> Requirement
Wherever the word "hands" appears in a line of the data, that line should be copied.

> Data extract
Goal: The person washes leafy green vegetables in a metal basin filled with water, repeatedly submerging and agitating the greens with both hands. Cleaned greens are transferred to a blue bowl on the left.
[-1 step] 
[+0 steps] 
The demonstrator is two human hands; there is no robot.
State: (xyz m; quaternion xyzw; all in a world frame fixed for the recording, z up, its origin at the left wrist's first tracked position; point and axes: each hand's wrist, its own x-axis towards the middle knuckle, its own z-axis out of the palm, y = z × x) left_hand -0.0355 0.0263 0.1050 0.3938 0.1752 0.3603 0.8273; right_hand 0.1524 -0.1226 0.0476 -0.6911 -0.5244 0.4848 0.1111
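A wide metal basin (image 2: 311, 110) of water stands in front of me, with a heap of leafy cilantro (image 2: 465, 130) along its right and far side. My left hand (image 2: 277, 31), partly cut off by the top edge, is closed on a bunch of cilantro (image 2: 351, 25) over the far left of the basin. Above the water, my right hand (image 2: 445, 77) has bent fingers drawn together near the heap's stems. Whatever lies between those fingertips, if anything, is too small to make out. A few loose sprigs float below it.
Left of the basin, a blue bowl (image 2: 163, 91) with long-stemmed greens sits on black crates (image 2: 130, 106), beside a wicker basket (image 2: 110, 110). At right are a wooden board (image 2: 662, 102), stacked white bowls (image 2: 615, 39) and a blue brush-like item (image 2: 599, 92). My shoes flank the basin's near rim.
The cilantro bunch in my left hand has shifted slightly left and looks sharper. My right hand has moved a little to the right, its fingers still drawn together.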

> Response
Goal: The person washes leafy green vegetables in a metal basin filled with water, repeatedly submerging and agitating the greens with both hands. Cleaned greens are transferred to a blue bowl on the left.
The demonstrator is two human hands; there is no robot.

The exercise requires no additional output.